Your instructions:
Which lines of the records contain the word "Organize"? Copy each one.

Information provided:
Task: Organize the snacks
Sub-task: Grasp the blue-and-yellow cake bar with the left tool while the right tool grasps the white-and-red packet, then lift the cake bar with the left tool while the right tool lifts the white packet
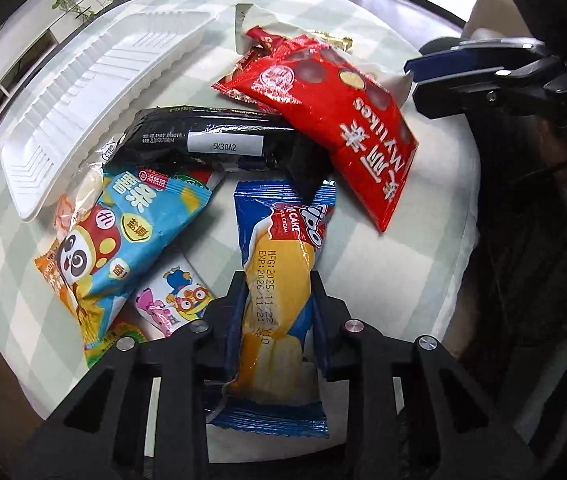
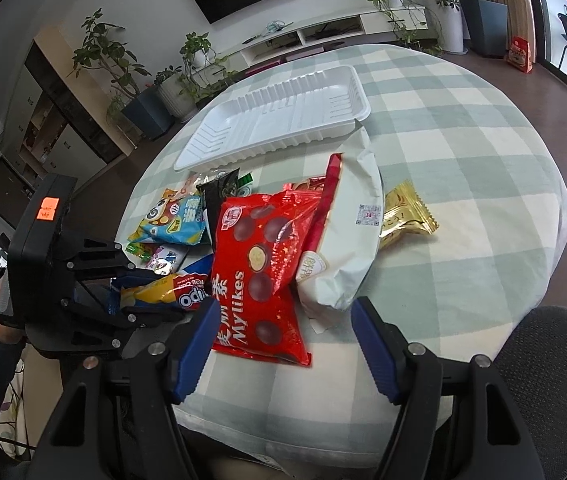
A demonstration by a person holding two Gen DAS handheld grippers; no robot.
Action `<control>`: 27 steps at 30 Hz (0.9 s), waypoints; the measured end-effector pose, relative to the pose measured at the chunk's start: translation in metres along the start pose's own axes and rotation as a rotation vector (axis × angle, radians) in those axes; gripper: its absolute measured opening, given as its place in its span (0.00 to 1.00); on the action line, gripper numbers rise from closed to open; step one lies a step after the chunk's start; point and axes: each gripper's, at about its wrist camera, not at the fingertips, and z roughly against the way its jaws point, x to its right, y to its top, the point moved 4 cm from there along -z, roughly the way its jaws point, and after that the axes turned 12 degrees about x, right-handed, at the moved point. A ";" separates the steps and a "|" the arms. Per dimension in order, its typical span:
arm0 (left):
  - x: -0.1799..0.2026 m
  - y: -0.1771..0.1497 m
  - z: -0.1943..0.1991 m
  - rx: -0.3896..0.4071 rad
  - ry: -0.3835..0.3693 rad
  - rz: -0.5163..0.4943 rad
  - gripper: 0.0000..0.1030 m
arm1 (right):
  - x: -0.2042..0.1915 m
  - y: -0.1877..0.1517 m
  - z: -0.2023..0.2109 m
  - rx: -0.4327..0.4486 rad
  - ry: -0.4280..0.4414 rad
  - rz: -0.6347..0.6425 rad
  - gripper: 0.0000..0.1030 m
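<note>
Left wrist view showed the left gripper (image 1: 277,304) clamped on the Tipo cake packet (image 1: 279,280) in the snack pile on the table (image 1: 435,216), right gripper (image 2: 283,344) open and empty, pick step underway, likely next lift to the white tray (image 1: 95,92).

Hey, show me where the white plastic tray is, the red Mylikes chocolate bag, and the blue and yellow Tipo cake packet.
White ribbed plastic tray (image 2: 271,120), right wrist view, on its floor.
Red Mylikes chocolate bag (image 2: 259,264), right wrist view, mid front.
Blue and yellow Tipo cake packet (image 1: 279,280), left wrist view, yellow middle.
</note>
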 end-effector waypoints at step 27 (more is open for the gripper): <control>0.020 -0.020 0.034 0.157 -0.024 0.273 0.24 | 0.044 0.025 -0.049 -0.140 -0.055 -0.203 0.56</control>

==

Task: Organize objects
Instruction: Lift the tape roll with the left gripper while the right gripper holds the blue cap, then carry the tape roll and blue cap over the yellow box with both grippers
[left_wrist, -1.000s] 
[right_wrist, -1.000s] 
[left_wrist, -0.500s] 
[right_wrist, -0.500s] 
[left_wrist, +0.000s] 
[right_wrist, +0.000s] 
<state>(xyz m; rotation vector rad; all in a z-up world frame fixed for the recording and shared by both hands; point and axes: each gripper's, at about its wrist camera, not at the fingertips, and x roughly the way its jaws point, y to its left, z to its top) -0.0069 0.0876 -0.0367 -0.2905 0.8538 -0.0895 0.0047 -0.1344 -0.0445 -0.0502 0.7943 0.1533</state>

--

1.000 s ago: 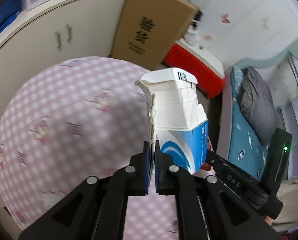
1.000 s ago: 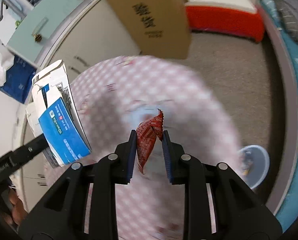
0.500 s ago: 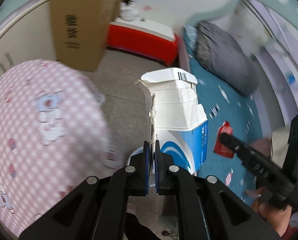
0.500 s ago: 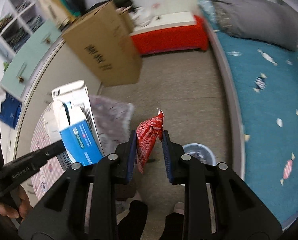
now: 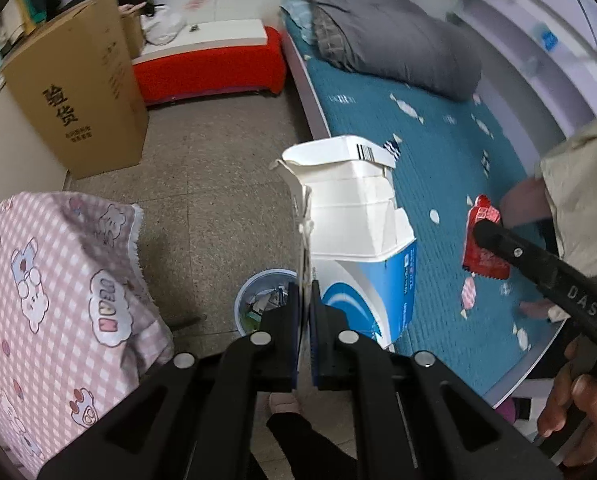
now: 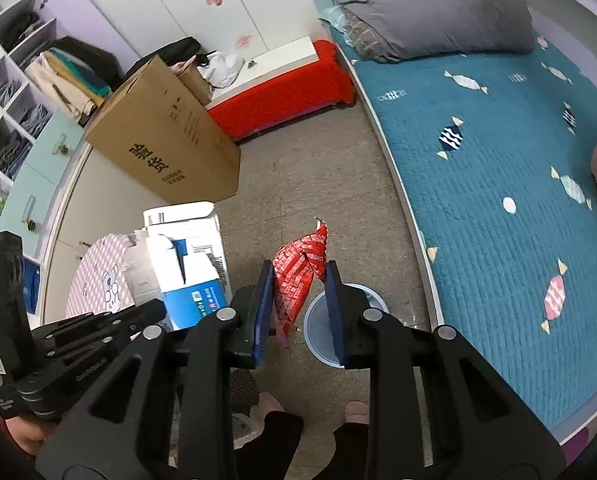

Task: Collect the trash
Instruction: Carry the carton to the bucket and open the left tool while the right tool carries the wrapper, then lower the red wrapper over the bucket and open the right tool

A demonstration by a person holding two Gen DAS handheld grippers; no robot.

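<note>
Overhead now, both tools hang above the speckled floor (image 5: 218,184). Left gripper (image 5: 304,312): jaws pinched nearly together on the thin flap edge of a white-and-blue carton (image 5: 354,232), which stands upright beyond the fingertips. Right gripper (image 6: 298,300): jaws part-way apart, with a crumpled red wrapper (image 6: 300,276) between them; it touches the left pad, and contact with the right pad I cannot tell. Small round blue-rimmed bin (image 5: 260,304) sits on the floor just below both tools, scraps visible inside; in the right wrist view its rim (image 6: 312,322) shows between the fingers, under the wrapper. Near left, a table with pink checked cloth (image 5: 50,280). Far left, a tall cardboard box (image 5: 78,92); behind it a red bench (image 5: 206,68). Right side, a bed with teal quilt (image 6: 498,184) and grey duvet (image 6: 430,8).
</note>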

Exercise solution:
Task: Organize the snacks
Task: Organize objects

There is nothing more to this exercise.